I have different types of Cursors, of which I’ll mention three so we can build up an example.¹

The base Cursor is the FunctionCursor, which creates new rows from data stored on disk:

pub struct FunctionCursor {
    source: DiskData
}

impl Cursor for FunctionCursor {
    fn next(&mut self) -> ResultRow {
        // get row from self.source
        // return it
    }
}

A JoinCursor combines two Cursors and performs a join on their results:

pub struct JoinCursor<'a> {
    lhs: &'a mut FunctionCursor,
    rhs: &'a mut FunctionCursor,
}

// none of this is real code, it's just for illustration
impl<'a> Cursor for JoinCursor<'a> {
    fn next(&mut self) -> ResultRow {
        for left_row in self.lhs {
            for right_row in self.rhs {
                if join(left_row, right_row) {
                    return concatenate_rows(left_row, right_row)
                }
                // else check next combination
            }
        }
    }
}

And finally, a ProjectionCursor takes the output of a JoinCursor and projects some of its variables in every row

pub struct ProjectionCursor<'a> {
    source: &'a mut JoinCursor<'a>
    projection: Projection
}


impl<'a> Cursor for ProjectionCursor<'a> {
    fn next(&mut self) -> ResultRow {
        let result = self.source.next();
        return self.projection.apply(result);
    }
}

These cursors can be combined in arbitrary ways, but they need to obey the invariant that there is a unique path connecting any two. Since each Cursor is unidirectional, this creates a directed tree, and an example would look like this:

A sample directed tree of 5 Cursors, pointer-style

The arrows indicate the direction of the dependency between the cursors, which is the reverse of the flow of rows. So in this case, rows are produced on the left and flow towards the right to the two projection cursors, where they are consumed.

The problem

I want to draw your attention to the mut references to self in Cursor::next() and the struct members. This means each Cursor needs to have mutable access to the ones it depends on, and those to the ones they depend on and so on until the base FunctionCursors. Calling next() on the end cursors, the ProjectionCursors in the example above, means we need mutable access on the path from the ProjectionCursor to the leaves - the FunctionCursors in this case.

Since this is a tree, there is exactly one path between any two cursors, which means as long as we don’t call next() on two different “end” Cursors concurrently, there is never a case where a &mut is being used from two places at the same time.

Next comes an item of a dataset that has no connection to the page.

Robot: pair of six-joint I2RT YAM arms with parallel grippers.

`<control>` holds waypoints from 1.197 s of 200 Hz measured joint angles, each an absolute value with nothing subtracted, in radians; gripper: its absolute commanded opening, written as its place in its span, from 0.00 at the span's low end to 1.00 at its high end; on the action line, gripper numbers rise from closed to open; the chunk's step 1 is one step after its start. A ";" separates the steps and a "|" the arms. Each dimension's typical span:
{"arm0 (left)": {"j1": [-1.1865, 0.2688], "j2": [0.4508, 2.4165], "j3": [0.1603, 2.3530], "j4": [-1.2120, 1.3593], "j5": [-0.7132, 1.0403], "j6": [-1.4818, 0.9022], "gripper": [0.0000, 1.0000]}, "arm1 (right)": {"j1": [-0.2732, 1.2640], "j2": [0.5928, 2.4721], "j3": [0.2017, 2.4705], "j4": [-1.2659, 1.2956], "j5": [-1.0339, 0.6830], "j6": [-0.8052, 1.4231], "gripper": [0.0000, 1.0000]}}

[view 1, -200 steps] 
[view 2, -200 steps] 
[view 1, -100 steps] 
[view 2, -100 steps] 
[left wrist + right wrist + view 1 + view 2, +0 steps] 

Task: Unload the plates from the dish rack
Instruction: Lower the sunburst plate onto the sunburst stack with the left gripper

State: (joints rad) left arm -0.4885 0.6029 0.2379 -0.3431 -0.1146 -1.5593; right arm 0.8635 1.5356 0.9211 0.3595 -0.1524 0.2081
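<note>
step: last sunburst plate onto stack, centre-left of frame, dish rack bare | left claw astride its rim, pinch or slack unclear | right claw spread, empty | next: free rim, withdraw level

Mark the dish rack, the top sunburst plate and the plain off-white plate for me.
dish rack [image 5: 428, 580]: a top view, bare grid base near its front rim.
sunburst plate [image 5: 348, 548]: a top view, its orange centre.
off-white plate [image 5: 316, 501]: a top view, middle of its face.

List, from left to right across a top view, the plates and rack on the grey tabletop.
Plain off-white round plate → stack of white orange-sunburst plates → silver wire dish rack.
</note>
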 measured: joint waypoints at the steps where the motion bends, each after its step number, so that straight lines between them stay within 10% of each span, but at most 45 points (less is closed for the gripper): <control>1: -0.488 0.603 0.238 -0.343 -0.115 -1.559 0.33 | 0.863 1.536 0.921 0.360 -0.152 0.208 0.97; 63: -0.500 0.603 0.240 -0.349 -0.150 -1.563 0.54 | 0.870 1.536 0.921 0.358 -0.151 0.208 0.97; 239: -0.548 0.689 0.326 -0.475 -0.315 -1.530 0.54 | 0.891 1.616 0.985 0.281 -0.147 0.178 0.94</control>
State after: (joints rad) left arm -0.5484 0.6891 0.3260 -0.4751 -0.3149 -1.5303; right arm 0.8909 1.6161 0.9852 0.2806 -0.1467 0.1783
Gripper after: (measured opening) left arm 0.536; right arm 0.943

Now, I don’t know if it is obvious to you, but I am willing to admit that it took me a while to understand that the code I showed above can never build the tree in the picture. The problem is that the JoinCursor cannot be shared between the two ProjectionCursors. The references they hold to the JoinCursor will have to be &mut and you can’t have two &muts to the same object at the same time. That’s ownership for you.

Here, I will let rustc demonstrate this in no uncertain terms. This is the attempt at building the tree I showed above:

fn main() {
    let mut base_1 = FunctionCursor::new();
    let mut base_2 = FunctionCursor::new();

    let mut join = JoinCursor {
        lhs: &mut base_1,
        rhs: &mut base_2
    };

    let mut projection_1 = ProjectionCursor{
        source: &mut join
    };

    // This is never going to work
    let mut projection_2 = ProjectionCursor{
        source: &mut join
    };

}

And here is rustc educating me on the error of my ways:

error[E0499]: cannot borrow `join` as mutable more than once at a time
  --> src/cur.rs:44:53
   |
43 |     let mut projection_1 = ProjectionCursor{source: &mut join};
   |                                                     --------- first mutable borrow occurs here
44 |     let mut projection_2 = ProjectionCursor{source: &mut join};
   |                                                     ^^^^^^^^^
   |                                                     |
   |                                                     second mutable borrow occurs here
   |                                                     first borrow later used here

But, from the tree invariant, we know that it will never be the case at runtime that two different &muts will be used for the same object at the same time. The problem is that rustc has no way to prove this.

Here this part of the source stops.